作成したSearchメソッドにより検索結果を取得し、結果件数分だけメニューアイテムを作成しコンテキストメニューに追加します。

Dim results = Search(text)
For Each result In results
    Dim commandBarButton As CommandBarButton
    commandBarButton = CType(textCommandBar.Controls.Add(MsoControlType.msoControlButton, , , , True), CommandBarButton)
    commandBarButton.Caption = result.Title
    commandBarButton.Tag = result.Url
    AddHandler commandBarButton.Click, AddressOf CommandBarButton_Click
Next

textCommandBar.Controls.Addメソッドの第1引数にMsoControlType.msoControlButtonを指定し、戻り値が追加されたCommandBarButtonオブジェクトになります。第4引数のTrueは一時的なコントロールであることを指定しています。

メニューアイテムのキャプションにはタイトルをそのまま表示し、URLを開くときに必要になるURLの文字列はTagプロパティを利用して記憶させておきます。また、AddHandlerステートメントを使いメニューアイテムのClickイベントをCommandBarButton_Clickプロシージャに関連付けています。プロシージャはこの後に作成します。

Clickイベントに関連付けるプロシージャは次のようになります。Ctrl.TagにはURLを入れてありますので、Process.Startメソッドを使用してURLに関連付いているアプリケーションを起動します。
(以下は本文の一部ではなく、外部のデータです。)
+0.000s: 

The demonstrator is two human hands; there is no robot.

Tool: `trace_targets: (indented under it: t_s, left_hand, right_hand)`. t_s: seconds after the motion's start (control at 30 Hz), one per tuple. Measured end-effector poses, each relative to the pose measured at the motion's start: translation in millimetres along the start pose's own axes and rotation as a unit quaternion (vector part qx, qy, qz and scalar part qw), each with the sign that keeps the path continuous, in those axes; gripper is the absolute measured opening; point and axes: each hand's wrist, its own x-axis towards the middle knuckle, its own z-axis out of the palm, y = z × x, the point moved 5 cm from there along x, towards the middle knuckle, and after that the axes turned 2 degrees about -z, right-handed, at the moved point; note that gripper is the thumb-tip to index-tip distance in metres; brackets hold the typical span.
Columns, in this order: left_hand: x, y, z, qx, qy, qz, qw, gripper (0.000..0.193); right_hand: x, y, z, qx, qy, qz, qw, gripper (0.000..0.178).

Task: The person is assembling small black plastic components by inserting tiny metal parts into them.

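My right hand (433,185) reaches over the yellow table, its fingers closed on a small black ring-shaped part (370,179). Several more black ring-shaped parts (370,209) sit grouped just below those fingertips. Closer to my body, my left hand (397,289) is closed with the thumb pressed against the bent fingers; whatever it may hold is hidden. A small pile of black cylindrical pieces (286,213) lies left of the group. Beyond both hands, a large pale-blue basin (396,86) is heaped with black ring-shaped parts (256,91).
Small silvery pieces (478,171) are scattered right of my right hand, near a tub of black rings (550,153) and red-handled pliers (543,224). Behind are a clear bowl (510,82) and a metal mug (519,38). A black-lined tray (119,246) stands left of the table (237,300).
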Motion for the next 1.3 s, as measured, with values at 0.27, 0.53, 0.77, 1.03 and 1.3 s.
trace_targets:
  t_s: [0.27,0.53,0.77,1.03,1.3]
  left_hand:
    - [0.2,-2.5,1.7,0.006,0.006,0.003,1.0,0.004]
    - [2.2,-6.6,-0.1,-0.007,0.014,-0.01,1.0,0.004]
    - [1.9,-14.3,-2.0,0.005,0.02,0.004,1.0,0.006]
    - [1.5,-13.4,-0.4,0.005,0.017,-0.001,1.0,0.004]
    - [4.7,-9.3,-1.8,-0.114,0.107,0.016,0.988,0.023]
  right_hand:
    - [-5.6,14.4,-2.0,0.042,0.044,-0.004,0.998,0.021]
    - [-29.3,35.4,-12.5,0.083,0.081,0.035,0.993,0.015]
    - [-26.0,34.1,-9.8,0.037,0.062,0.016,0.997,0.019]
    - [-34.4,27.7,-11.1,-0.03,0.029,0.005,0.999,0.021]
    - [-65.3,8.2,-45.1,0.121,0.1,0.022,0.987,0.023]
Private Sub CommandBarButton_Click(ByVal Ctrl As Microsoft.Office.Core.CommandBarButton, ByRef CancelDefault As Boolean)
    System.Diagnostics.Process.Start(Ctrl.Tag)
End Sub

このまま実行すると右クリックするたびにメニューアイテムが追加されてしまいます。コンテキストメニューのCommandBarsオブジェクトを取得した後にResetメソッドを使い元の状態に戻しておきます。

textCommandBar.Reset()

実行と配布

以上のコードを以下にまとめましたので参考にしてください。例外処理も追加してあります。

ThisDocument.vbのダウンロード
ThisDocument.vbファイル

実行して図4のように選択したテキストの検索結果がメニューに表示されれば完成です。クリックするとそのWebサイトに移動します。いかがでしたでしょうか。

図4 実行結果
図4 実行結果

このテンプレートを配布する場合は、ソリューションエクスプローラでプロジェクト名を右クリックし、メニューの「発行」を選択します。すると、ウィザードによりセットアッププログラムsetup.exeの作成ができます[2]⁠。また、セットアッププログラムに含めるコンポーネントなどの設定はプロジェクトのプロパティの発行タブから可能です。